● **GIVEN DATA**
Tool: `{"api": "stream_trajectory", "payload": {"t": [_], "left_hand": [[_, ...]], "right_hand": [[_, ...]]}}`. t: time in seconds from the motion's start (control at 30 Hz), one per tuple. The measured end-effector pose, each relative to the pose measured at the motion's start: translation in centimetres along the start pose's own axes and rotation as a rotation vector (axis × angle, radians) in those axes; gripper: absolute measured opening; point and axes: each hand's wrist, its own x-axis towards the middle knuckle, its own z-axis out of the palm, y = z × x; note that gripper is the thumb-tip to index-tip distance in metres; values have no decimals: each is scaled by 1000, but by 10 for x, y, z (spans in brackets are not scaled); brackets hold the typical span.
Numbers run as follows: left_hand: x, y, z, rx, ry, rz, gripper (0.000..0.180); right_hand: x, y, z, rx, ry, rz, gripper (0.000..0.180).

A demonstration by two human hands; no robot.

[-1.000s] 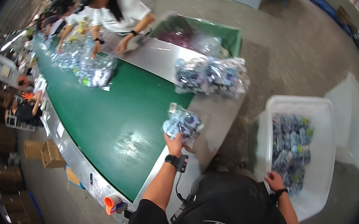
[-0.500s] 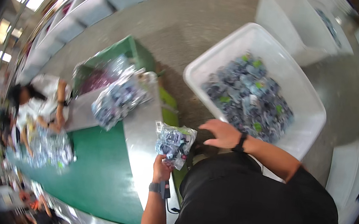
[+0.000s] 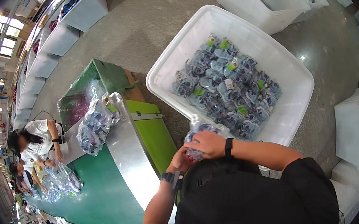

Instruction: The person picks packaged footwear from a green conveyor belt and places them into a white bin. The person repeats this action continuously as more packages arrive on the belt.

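Note:
In front of my body I hold a clear plastic bag (image 3: 197,124) with small blue-grey items in it, which look like shoes. My left hand (image 3: 181,159) grips the bag's near end, its fingers partly hidden. From the right, my right hand (image 3: 207,144) closes over the bag's middle. Just beyond the bag stands a large white tub (image 3: 164,72). Inside it lie several similar clear bags of blue-grey shoes (image 3: 227,88), some with bright green labels.
At left a green belt (image 3: 111,193) runs along a metal table edge (image 3: 127,150). A pile of bagged shoes (image 3: 94,130) lies there, beside a green-lined bin (image 3: 99,68). Co-workers (image 3: 35,139) handle bags farther left. More white tubs (image 3: 263,12) stand beyond and at right (image 3: 352,124).
My right hand has come over from beside the bag and now closes on it. The bag has moved right, toward the white tub. The view has turned.

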Motion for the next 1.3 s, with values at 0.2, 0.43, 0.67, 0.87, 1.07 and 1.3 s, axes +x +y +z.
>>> {"api": "stream_trajectory", "payload": {"t": [0.2, 0.43, 0.67, 0.87, 1.07, 1.3], "left_hand": [[2, 0, -18, 224, 195, 299, 53], [-32, -40, -115, 402, 543, 346, 49], [-72, -88, -156, 266, 638, 331, 49], [-92, -121, -170, 124, 697, 342, 53], [-92, -155, -202, 97, 656, 293, 45], [-75, -194, -233, -58, 755, 352, 46]], "right_hand": [[-68, 49, -23, -42, 23, 274, 68], [-111, 97, -32, -194, 40, 483, 62], [-112, 125, -2, -244, 15, 503, 56], [-132, 134, 34, 29, -111, 824, 51], [-175, 166, 73, 111, -27, 855, 44], [-227, 226, 91, -26, -64, 903, 34]]}}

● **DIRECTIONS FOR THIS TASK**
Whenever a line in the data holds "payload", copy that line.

● **RESULT OF THE TASK**
Tool: `{"api": "stream_trajectory", "payload": {"t": [_], "left_hand": [[_, ...]], "right_hand": [[_, ...]]}}`. t: time in seconds from the motion's start (control at 30 Hz), one per tuple. The measured end-effector pose, each relative to the pose measured at the motion's start: translation in centimetres along the start pose's own axes and rotation as a rotation vector (axis × angle, radians) in those axes; gripper: absolute measured opening; point and axes: each hand's wrist, its own x-axis towards the middle knuckle, its own z-axis out of the palm, y = z × x; note that gripper is the thumb-tip to index-tip distance in metres; values have no decimals: each is scaled by 1000, but by 10 for x, y, z (spans in brackets are not scaled); brackets hold the typical span.
>>> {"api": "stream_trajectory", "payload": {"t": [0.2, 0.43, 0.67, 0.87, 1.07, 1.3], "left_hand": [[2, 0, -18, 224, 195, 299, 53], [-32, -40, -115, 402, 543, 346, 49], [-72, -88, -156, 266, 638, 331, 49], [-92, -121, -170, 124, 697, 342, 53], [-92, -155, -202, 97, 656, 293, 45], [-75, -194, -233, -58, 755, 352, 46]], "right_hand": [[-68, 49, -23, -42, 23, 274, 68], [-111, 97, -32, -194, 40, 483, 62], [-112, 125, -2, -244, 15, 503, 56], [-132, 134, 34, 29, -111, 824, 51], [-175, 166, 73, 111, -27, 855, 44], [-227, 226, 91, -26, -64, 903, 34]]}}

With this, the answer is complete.